Contributors Dropdown icon

You’re in an unfamiliar city, desperate for a morning coffee. What brand pops into your head first? Probably Starbucks.

That moment when a brand instantly surfaces at the point of need is what marketers call brand salience. It’s not just about awareness (knowing a brand exists). It’s about recall in the exact situations where a purchase decision happens.

High brand salience means your brand is first in line when customers are ready to buy. And that’s why it’s one of the most powerful, yet underused, levers in brand strategy.

In this article, we’ll unpack what brand salience is, why it matters, how to increase it, and how to measure it.

What brand salience really means

Brand salience can be defined as the likelihood that consumers will think about your brand when making a purchase. For instance, when you want to buy a to-go coffee, are you thinking of Starbucks, Dunkin' Donuts or something else? Whatever brand comes to mind first enjoys the highest brand salience specific to you.

Brand awareness means people recognize your brand. Brand salience means they recall it when they’re about to buy.

Take Apple: almost everyone knows the brand (awareness). But if you’re shopping for a $200 smartphone, Apple won’t enter the picture. In that context, Android brands are far more salient because they’re top of mind at the moment of purchase.

So what actually drives a brand to become top of mind? For that, we need to look at the psychology behind salience.

Why some brands stick in memory

The psychology behind salience helps explain why some brands stick in memory more than others. There's plenty of research to draw on.

In Conceptualizing and measuring brand salience, Jenni Romaniuk and Byron Sharp write that "brand salience reflects the quantity and quality of the network of memory structures buyers hold about the brands."

Think of memory structures simply as the links your brain makes between a product and an experience. It isn't as complicated as it might sound. In this context, a memory structure refers to the connection between an outside item (like an iPhone or a cup of Starbucks coffee) and an internal memory.

Brands often use this concept to make campaigns "sticky." Through frequent exposure to brand assets, including color combinations, logos and trademarked phrases, a consumer's memory structures become stronger.

When you see the phrase "just do it," you think of Nike. When you hear "think different," you think of Apple. You've been exposed to these messages and their related campaign assets so often that there's a strong connection between the brands and your memory. At this point, you'd have a hard time not associating those phrases with the brands.

Today, marketers have so many ways to reach people and influence their purchasing decisions.

Marketers build salience through repeated exposure across channels, from TV and social to PPC and content marketing. What matters isn’t the channel, but the consistency of memory cues.

Linking salience to buying situations

You may employ all of the tactics listed above and wonder how those are any different than brand awareness tactics. 

And you're right. Recognizing the psychological framework is only half of the challenge. You must also connect memories with key events that encourage consumers to think about your brand while preparing to buy something.

That involves cataloging and prioritizing category entry points to enhance mental availability at crucial times among your target audience.

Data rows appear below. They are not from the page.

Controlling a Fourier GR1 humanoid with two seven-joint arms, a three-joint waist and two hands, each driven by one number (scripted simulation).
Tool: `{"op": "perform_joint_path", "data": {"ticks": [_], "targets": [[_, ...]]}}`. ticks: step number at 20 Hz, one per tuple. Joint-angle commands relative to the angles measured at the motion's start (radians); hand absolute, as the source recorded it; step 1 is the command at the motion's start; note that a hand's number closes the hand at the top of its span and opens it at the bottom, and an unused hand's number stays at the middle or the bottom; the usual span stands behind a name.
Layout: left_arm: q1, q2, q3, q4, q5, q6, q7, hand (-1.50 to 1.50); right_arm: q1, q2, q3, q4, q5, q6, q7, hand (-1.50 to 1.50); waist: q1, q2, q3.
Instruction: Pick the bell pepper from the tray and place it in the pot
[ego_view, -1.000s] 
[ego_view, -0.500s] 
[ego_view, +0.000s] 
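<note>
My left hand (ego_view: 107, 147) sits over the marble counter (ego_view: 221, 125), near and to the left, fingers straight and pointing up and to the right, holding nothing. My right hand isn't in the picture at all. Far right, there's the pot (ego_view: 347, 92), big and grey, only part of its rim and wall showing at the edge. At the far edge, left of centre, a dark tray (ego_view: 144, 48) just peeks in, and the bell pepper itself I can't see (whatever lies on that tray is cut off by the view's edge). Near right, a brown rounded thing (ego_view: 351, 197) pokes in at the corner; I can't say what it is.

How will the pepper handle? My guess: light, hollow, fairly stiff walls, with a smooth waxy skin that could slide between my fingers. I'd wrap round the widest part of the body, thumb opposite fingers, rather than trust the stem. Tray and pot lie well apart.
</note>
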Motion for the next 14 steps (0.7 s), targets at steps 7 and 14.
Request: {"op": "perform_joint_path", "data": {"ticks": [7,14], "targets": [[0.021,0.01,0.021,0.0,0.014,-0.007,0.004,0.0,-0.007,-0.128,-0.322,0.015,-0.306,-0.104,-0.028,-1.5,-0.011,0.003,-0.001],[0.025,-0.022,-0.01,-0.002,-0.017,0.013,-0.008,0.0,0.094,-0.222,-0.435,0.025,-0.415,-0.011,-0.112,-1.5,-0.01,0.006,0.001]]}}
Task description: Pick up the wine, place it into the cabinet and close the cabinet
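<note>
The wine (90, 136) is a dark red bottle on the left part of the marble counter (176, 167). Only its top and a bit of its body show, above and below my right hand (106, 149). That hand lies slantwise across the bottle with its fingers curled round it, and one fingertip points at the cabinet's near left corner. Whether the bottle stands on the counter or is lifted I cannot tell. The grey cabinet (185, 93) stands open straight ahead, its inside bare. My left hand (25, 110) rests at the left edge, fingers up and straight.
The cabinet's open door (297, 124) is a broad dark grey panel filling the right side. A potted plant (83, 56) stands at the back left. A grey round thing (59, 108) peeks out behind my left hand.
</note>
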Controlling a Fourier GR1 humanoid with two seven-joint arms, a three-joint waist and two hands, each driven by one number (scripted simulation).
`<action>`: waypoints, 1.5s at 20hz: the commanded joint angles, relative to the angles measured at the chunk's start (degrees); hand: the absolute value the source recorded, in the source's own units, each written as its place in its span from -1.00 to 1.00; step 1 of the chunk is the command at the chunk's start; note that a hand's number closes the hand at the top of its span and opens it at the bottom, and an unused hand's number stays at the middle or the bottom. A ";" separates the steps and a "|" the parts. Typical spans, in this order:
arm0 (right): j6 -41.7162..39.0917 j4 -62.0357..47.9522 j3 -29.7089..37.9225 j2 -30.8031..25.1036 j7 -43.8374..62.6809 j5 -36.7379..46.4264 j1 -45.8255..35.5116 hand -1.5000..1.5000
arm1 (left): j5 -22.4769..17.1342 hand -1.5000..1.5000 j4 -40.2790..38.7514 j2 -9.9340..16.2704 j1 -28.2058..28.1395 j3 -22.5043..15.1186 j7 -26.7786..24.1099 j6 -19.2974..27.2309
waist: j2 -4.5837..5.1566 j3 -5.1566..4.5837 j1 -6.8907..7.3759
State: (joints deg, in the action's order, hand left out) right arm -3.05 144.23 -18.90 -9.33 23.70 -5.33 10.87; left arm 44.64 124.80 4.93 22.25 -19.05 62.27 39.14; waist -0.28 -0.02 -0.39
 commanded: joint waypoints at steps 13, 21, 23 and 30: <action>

It'd be great if everyone had a uniform list of entry points to focus on. But like so many things connected to a good brand strategy, it's specific to your company. You need to conduct research to identify the entry points that work specifically for your brand, its products and the people likely to purchase.

Let's say you're managing a campaign for an ice cream company. Your key entry points include:

  • Grocery store ice cream aisles
  • Pop-up locations during summer events
  • Branded store locations that only sell products from the ice cream company
  • Specialty stores with freezer sections
  • Ice cream trucks

You can enhance mental availability by identifying your top entry points (based on cost, ease of implementing and anticipated return) and attaching your brand to them. This ensures that your brand comes to mind when the customer is making key purchase decisions.

 

How to build brand salience that sells

High brand salience makes your brand more likely to be chosen at the moment of purchase. In fact, Bain Consulting finds that up to 90% of B2B purchases come from the brands buyers already had in mind on day one of their research.

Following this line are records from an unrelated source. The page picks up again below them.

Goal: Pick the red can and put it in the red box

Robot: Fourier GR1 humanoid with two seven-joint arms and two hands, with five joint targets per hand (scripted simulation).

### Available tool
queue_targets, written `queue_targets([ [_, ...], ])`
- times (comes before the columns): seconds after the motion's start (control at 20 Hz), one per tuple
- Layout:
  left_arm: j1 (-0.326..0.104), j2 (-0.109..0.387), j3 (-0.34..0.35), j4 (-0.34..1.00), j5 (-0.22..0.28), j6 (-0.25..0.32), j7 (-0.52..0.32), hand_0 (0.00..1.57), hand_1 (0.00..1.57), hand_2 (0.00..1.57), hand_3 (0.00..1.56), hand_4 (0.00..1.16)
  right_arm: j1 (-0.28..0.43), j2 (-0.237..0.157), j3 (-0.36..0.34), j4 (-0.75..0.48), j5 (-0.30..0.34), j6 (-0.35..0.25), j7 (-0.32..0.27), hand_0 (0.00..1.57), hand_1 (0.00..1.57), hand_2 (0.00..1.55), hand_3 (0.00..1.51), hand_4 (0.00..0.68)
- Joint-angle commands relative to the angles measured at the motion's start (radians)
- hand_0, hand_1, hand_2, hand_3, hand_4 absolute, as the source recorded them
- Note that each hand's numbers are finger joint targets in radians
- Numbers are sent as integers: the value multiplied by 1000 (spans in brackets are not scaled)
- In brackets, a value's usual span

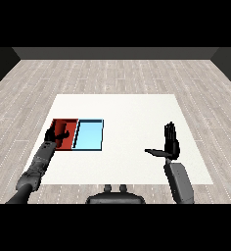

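Left black hand (56, 133) over shallow red tray (68, 123), at its near-left part, fingers curled. Red can not separately visible; red against red, cannot tell whether hand has it or it already lies in tray. Judging by position, this is placement step, hand parked above target. Light blue tray (89, 136) touches red one on right, bare. Right black hand (171, 142) well apart over white counter (132, 112), fingers straight up, thumb out, holding nothing, likely kept clear.

Bare test room: white table (137, 108) on grey plank floor (112, 73), dark walls (112, 53).
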Motion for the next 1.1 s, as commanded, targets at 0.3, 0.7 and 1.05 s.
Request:
queue_targets([
  [0.3, -35, 21, 7, 182, -26, -146, -40, 230, 230, 450, 0, 686, 24, 20, 8, -21, -2, 28, -54, 0, 0, 0, 0, 0],
  [0.7, -129, 34, -69, 264, -114, -171, 171, 0, 0, 0, 0, 0, 37, 50, 39, -71, 19, 17, -57, 0, 0, 0, 0, 0],
  [1.05, -59, 16, 124, 102, 74, 6, -107, 0, 0, 0, 0, 0, 39, 21, -2, -59, -4, 48, -71, 0, 0, 0, 0, 0],
])
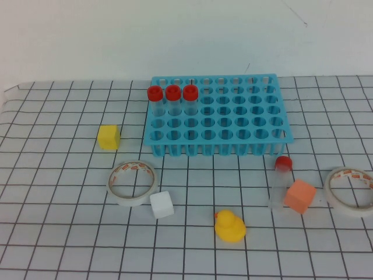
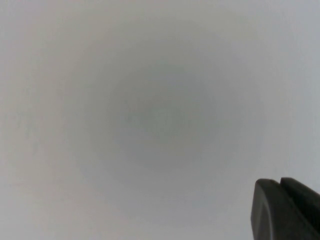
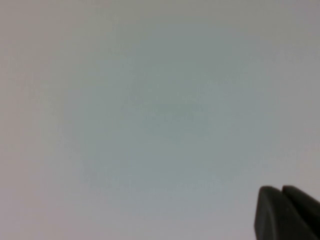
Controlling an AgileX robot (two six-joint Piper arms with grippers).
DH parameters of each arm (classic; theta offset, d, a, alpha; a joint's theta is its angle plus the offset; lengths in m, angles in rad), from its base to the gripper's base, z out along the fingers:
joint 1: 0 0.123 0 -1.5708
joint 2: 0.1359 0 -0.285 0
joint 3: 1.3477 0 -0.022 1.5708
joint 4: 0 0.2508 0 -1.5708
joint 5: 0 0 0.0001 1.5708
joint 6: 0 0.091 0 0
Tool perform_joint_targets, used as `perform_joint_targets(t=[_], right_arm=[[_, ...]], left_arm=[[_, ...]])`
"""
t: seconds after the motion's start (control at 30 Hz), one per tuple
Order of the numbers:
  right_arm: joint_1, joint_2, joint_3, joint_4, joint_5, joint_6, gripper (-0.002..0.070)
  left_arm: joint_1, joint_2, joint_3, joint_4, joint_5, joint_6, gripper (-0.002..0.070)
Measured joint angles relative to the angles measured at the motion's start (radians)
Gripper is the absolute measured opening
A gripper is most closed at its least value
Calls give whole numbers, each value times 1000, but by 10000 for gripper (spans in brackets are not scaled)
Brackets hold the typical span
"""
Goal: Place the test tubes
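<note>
A blue test tube rack (image 1: pixel 233 137) stands at the back middle of the gridded table. Three red-capped tubes (image 1: pixel 172 100) stand upright side by side in its left holes. One more red-capped clear test tube (image 1: pixel 281 181) lies on the table in front of the rack's right end, touching an orange cube (image 1: pixel 300 196). Neither arm appears in the high view. My left gripper (image 2: pixel 279 186) is shut with its dark fingers pressed together, facing a blank pale surface. My right gripper (image 3: pixel 281 191) is likewise shut and holds nothing, against the same blank background.
A yellow cube (image 1: pixel 109 137) sits left of the rack. A tape roll (image 1: pixel 132 182) and a white cube (image 1: pixel 161 205) lie front left. A yellow rubber duck (image 1: pixel 229 226) sits front centre. Another tape roll (image 1: pixel 351 191) lies at the right edge.
</note>
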Motion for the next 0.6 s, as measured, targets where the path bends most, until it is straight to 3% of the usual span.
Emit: perform_joint_targets(t=[0.17,0.2,0.47,0.6], right_arm=[[0,145,-178,4,175,-131,-1],[0,212,-229,6,267,-141,-1],[0,507,-405,205,687,-88,-1],[0,689,-471,394,935,-208,-1]], left_arm=[[0,155,-244,66,372,4,-1],[0,230,-327,94,515,13,-1],[0,397,-400,112,784,16,-1],[0,426,-351,66,844,-36,-1]])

So how do you build that kind of mental availability? By helping people create strong memory structures linked to your brand.

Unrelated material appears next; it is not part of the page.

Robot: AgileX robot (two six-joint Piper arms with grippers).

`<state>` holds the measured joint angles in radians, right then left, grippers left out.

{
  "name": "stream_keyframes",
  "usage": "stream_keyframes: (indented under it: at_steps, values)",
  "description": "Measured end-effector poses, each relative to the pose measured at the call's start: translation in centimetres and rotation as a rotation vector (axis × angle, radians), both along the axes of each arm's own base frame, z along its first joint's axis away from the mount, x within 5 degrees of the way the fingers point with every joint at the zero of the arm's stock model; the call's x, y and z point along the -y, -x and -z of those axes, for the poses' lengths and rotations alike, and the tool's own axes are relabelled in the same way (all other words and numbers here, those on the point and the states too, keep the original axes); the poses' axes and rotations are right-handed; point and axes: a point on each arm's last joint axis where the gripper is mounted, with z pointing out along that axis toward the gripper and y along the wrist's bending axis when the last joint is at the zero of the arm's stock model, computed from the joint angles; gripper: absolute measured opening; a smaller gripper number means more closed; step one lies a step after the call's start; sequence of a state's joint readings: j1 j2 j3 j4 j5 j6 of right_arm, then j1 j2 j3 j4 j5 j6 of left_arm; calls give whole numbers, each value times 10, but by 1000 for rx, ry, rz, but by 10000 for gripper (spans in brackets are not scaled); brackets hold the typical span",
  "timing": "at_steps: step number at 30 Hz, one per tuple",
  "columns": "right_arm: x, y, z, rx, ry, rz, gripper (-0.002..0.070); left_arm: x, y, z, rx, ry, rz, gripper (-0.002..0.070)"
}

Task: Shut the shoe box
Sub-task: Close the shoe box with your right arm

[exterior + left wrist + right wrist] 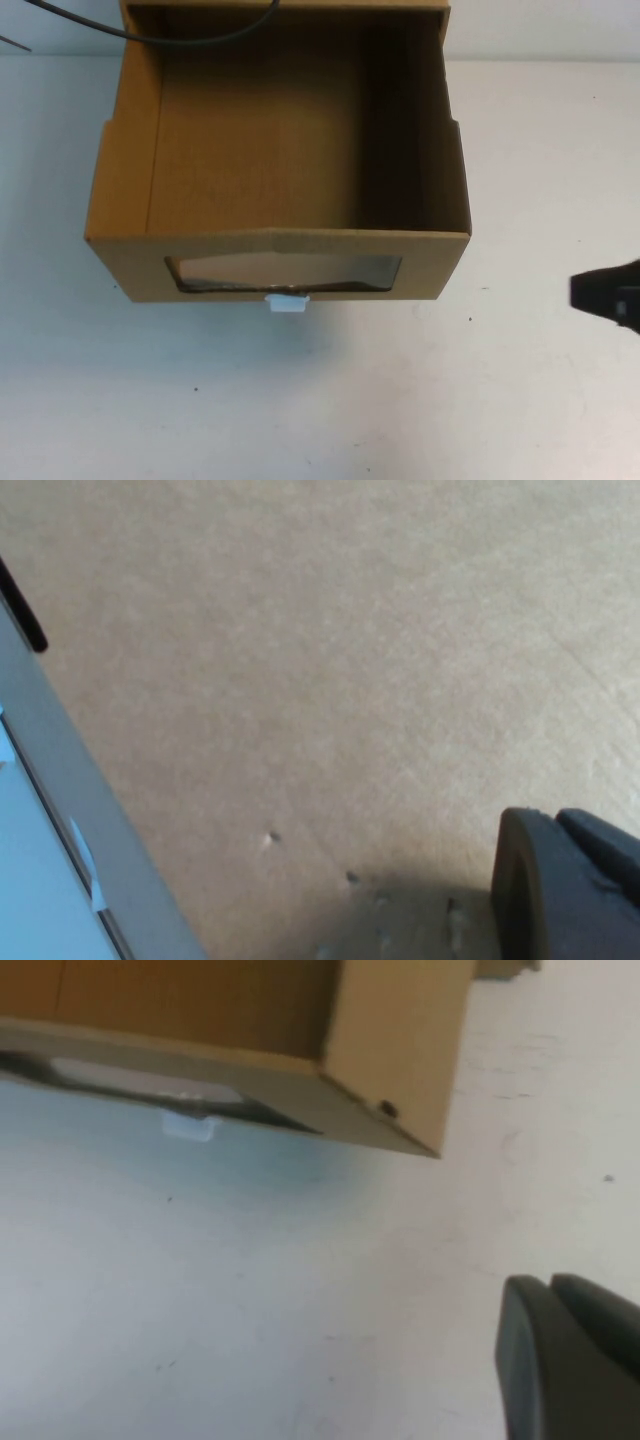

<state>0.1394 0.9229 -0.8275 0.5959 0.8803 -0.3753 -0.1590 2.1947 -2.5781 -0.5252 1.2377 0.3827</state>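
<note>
Currently, the shoe box [280, 160] sits on the white tabletop [320, 400], toward the far middle of the high view. Its brown cardboard drawer is pulled out toward the robot, so the bare interior floor is exposed from above. The front panel carries a clear rectangular window [285, 273], and a small white pull tab [287, 303] projects just below the window, close to the tabletop. A dark cable [190, 35] crosses the far edge of the box.

The right claw [610, 293] is at the right border of the high view, low over the tabletop, well apart from the box and to the right of its front corner. Only a dark part of it shows; whether it is open or closed cannot be told, and nothing is seen in its hold. In the right wrist view, the box front corner [400, 1110] and the pull tab [190, 1125] are visible.

The left claw [570, 885] appears only in the left wrist view, close to a plain brown cardboard surface [330, 680]. Its opening cannot be told.
</note>
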Motion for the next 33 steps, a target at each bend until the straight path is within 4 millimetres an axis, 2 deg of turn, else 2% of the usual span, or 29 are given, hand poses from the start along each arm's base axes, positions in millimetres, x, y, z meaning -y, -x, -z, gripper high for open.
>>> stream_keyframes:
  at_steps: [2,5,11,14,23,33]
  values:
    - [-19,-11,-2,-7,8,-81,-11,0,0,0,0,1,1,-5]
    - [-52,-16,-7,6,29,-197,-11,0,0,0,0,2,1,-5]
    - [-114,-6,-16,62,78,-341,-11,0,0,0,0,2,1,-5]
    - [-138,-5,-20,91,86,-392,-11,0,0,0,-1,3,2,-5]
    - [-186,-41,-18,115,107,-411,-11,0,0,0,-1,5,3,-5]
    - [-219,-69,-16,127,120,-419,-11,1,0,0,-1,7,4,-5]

More memory links = higher salience

The more a brand is linked to various memory structures in the brain, the more salient it becomes, making it more likely to be recalled during purchase decisions. For instance, a person who wants to start using email marketing campaigns to boost their company's reach is frequently exposed to Mailchimp through its long-term marketing efforts, ads, and industry mentions.

These efforts increase Mailchimp's brand salience and make it an obvious consideration for potential users. The person has so many memory structures connected to Mailchimp that they can't help but think about the brand when they need an email marketing service.

Stronger memory links = lasting salience

The relevance and personal significance of a brand can create high-quality memory structures, enhancing brand salience. For example, someone who has been using an iPhone and MacBook for many years will have strong, high-quality memory structures related to Apple, making the brand highly salient and memorable.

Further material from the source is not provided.